The ninth album to be released by electronic wizard Kieran Hebden as Four Tet may seem to be something of a misnomer, as none of the tracks sound either particularly new nor particularly energetic. However, New Energy proves to be a mesmerizing journey in ambient sound, less dance-oriented than recent albums, but providing a rich and contemplative textural experience nonetheless. Comparisons have been drawn with 2003’s similarly downtempo Rounds, and New Energy certainly does seem to be a marriage of the ‘folktronica’ which made Hebden’s name in the early 2000s and the club-friendly focus of more recent albums. If it does take fewer risks than Four Tet’s other albums, this arguably also makes it more accessible.
a mesmerizing journey in ambient sound
The gentle, soothing opener, Alap, features an exquisite harp section, and immediately suggests that this album will have a more downtempo focus. The chilled-out vibes continue into Two Thousand and Seventeen, one of the early singles to be released from New Energy, which is driven by a pulsing bassline, yet dominated by a beautiful, uplifting sitar and calming, ethereal vocal fragments.

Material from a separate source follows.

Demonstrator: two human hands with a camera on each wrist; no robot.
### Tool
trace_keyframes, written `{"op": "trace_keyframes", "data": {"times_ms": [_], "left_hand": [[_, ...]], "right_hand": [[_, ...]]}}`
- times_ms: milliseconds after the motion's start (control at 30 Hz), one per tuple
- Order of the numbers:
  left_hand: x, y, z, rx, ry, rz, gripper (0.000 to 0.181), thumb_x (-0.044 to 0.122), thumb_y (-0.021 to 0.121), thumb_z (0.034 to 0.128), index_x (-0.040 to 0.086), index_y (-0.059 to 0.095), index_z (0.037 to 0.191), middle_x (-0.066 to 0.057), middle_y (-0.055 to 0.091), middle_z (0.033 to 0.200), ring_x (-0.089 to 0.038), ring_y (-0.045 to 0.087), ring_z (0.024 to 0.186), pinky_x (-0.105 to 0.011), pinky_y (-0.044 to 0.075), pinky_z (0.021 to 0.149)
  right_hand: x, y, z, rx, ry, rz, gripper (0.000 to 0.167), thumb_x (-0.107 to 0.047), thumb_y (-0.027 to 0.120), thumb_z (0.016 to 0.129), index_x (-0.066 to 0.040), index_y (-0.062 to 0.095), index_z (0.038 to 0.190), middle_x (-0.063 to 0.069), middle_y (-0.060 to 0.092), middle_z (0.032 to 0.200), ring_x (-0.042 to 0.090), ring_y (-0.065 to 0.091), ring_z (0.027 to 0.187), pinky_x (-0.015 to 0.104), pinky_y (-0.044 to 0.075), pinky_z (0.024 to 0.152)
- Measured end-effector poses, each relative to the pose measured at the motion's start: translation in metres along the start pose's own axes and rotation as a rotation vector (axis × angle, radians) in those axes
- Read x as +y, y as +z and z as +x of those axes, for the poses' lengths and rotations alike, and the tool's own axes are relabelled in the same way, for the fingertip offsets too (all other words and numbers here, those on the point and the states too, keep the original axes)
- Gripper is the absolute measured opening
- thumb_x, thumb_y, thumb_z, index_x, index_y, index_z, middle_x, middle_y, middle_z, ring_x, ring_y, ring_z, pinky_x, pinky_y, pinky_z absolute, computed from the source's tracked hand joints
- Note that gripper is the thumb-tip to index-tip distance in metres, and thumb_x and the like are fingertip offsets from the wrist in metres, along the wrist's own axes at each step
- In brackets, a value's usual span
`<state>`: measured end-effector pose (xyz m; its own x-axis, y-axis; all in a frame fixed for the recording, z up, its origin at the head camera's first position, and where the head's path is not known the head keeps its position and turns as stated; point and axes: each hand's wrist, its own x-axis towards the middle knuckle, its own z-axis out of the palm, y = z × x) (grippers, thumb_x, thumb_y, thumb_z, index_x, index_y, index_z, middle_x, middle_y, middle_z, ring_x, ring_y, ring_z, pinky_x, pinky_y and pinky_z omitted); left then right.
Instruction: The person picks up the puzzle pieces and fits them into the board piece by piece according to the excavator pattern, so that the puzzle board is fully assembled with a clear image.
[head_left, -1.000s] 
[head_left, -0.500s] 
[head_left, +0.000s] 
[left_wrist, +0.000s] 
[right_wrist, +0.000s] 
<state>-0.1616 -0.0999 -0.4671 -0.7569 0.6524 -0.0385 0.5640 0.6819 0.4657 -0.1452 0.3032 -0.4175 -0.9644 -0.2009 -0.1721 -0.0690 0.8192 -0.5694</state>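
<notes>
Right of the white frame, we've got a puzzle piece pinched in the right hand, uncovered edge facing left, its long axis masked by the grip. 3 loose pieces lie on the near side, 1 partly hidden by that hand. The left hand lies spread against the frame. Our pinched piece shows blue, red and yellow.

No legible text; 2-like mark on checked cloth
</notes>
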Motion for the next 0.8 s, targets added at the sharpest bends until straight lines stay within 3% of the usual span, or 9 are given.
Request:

This track demonstrates the significant influence of traditional Indian music as inspiration for New Energy, similar to Four Tet’s 2015 album Morning/Evening. In the months building up to the record’s release, Hebden compiled a bizarrely extensive and wide-ranging Spotify playlist, running to over 51 hours long in total, showcasing a myriad of his influences from around the globe, which invites the listener to situate this latest album in its global and historical musical context. Hebden has previously expressed his hopes that his music can bring “unity, love and solidarity” in the face of the “intolerance and hate in the world”, and Two Thousand and Seventeen certainly feels like a hopeful and positive response to the tumultuous events of the year so far, bringing a moment of calm and pause which feels almost spiritual.
Lush is one my favourite tracks from this album, incorporating global musical influences with synths and lively percussion to create a perfect balance between tranquillity and dancefloor. Memories also stands out with its shimmering synths and dreamy, poignant melodies, creating an atmosphere of warmth and intimacy. But Scientists is arguably the most striking track of all, skilfully switching tempos and contrasting attention-grabbing vocals with the foundational drum loop, and towards the end of the track a joyful, spiralling saxophone, to create perfectly complementary moments of still open space and lush textural layering.
shimmering synths and dreamy, poignant melodies, creating an atmosphere of warmth and intimacy
SW9 9SL, the album’s longest track, indicates a return to more typical dancefloor style, the postcode of the title transporting you to Brixton Academy, where Hebden hosts legendary annual all-night raves. Daughter again features layers of gentle vocals in an otherworldly loop, against graceful piano, and brings a personal and intimate element to the album, being dedicated to Hebden’s own daughter, and featuring a child’s voice at the end of the track.
Some tracks, such as You Are Loved and 10 Midi, are definitely less interesting than others on the album. LA Trance, which features a heavier, more house-y bassline, gradually builds up into one of the album’s more up-tempo tracks, yet it takes a very long time to develop, and risks verging on dull. Parts of the album do require careful listening to avoid it turning into a homogenous mass of background noise.
Hebden has been self-releasing his albums since 2012, when he left Domino Records, and does very little PR or promotional work, all of which he also manages himself. There is no corporate sheen then to Four Tet’s albums, and this comes across in the music, which genuinely sounds like heartfelt personal expression. The unhurried pace of New Energy, its detailed precision and finely nuanced balance coupled with its sense of warmth and spiritual contemplation, give it integrity, and overall it is both enigmatic and revelatory, comforting and entrancing.